**The task:**
Render every line of the data exactly as written, and leave out the pictures.
(Source material)
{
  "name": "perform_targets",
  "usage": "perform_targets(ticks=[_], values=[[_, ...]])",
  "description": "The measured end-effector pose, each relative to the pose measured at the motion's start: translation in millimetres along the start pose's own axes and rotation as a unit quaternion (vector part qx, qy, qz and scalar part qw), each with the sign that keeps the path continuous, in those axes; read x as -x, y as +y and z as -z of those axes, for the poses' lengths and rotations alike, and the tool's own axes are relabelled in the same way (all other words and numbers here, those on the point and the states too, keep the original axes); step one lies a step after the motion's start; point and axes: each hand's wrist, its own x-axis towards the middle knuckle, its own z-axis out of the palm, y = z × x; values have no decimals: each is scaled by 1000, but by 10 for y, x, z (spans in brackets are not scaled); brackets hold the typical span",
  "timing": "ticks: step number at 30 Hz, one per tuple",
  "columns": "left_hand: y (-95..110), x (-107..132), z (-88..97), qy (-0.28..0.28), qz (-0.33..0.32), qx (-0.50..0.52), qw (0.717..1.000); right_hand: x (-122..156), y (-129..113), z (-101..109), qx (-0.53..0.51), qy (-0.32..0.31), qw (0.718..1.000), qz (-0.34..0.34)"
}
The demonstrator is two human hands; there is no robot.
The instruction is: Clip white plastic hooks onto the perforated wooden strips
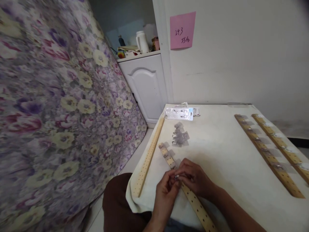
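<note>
My left hand [166, 190] and my right hand [195, 178] meet over a wooden perforated strip [193, 199] that lies diagonally on the cloth-covered table [217, 154]. Both hands pinch a small metal hook [177, 176] held against the strip. A couple of hooks sit on the strip's far end [166, 154]. A pile of small clear bags with metal hooks [180, 137] lies just beyond my hands. A second bare perforated strip [148, 158] runs along the table's left edge.
Two strips fitted with hooks [265, 153] lie at the table's right. A clear blister pack [180, 113] lies at the far edge. A flowered mattress [55, 106] leans at the left. A white cabinet [147, 87] stands behind. A pink note [182, 30] hangs on the wall.
</note>
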Motion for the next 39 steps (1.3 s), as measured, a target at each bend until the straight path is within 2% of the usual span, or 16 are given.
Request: perform_targets(ticks=[3,6,7,9,12,17,27,31,35,39], values=[[-21,12,7,16,13,5,1000,-1,34,42,-1,50,998,-22],[-63,24,25,54,17,-10,998,-13,116,84,-7,118,987,-113],[-78,27,31,60,14,-12,998,-18,146,90,-25,113,982,-150],[-107,29,41,60,5,-11,998,-21,197,84,-89,63,971,-212],[-152,29,44,64,-6,-19,998,-10,240,41,-195,-10,948,-253],[-221,28,30,64,-8,-28,998,10,260,-6,-254,-44,928,-268],[-288,21,13,68,9,-4,998,11,334,19,-263,-47,928,-260],[-336,82,68,77,-19,-101,992,23,410,57,-264,-47,922,-278],[-327,164,143,71,-41,-213,974,41,491,79,-249,-40,920,-300],[-304,220,185,36,-115,-295,948,55,516,56,-237,-42,920,-309]])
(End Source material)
**Solution to this exercise:**
{
  "name": "perform_targets",
  "usage": "perform_targets(ticks=[_], values=[[_, ...]])",
  "description": "The measured end-effector pose, each relative to the pose measured at the motion's start: translation in millimetres along the start pose's own axes and rotation as a unit quaternion (vector part qx, qy, qz and scalar part qw), each with the sign that keeps the path continuous, in those axes; read x as -x, y as +y and z as -z of those axes, for the poses' lengths and rotations alike, and the tool's own axes are relabelled in the same way (all other words and numbers here, those on the point and the states too, keep the original axes); step one lies a step after the motion's start; point and axes: each hand's wrist, its own x-axis towards the middle knuckle, its own z-axis out of the palm, y = z × x; values have no decimals: each is scaled by 1000, but by 10 for y, x, z (spans in brackets are not scaled); brackets hold the typical span",
  "timing": "ticks: step number at 30 Hz, one per tuple",
  "columns": "left_hand: y (-95..110), x (-107..132), z (-88..97), qy (-0.28..0.28), qz (-0.33..0.32), qx (-0.50..0.52), qw (0.717..1.000); right_hand: x (-122..156), y (-129..113), z (-101..109), qx (-0.53..0.51), qy (-0.32..0.31), qw (0.718..1.000), qz (-0.34..0.34)"
}
The demonstrator is two human hands; there is no robot.
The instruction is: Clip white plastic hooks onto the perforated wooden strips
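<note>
My left hand [166, 190] and my right hand [195, 178] meet over a wooden perforated strip [193, 199] that lies diagonally on the cloth-covered table [217, 154]. Both hands pinch a small metal hook [177, 176] held against the strip. A couple of hooks sit on the strip's far end [166, 154]. A pile of small clear bags with metal hooks [180, 137] lies just beyond my hands. A second bare perforated strip [148, 158] runs along the table's left edge.
Two strips fitted with hooks [265, 153] lie at the table's right. A clear blister pack [180, 113] lies at the far edge. A flowered mattress [55, 106] leans at the left. A white cabinet [147, 87] stands behind. A pink note [182, 30] hangs on the wall.
</note>
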Motion for the next 39 steps (1.3 s), as measured, a target at each bend until the straight path is within 2% of the usual span, or 16 are given.
Request: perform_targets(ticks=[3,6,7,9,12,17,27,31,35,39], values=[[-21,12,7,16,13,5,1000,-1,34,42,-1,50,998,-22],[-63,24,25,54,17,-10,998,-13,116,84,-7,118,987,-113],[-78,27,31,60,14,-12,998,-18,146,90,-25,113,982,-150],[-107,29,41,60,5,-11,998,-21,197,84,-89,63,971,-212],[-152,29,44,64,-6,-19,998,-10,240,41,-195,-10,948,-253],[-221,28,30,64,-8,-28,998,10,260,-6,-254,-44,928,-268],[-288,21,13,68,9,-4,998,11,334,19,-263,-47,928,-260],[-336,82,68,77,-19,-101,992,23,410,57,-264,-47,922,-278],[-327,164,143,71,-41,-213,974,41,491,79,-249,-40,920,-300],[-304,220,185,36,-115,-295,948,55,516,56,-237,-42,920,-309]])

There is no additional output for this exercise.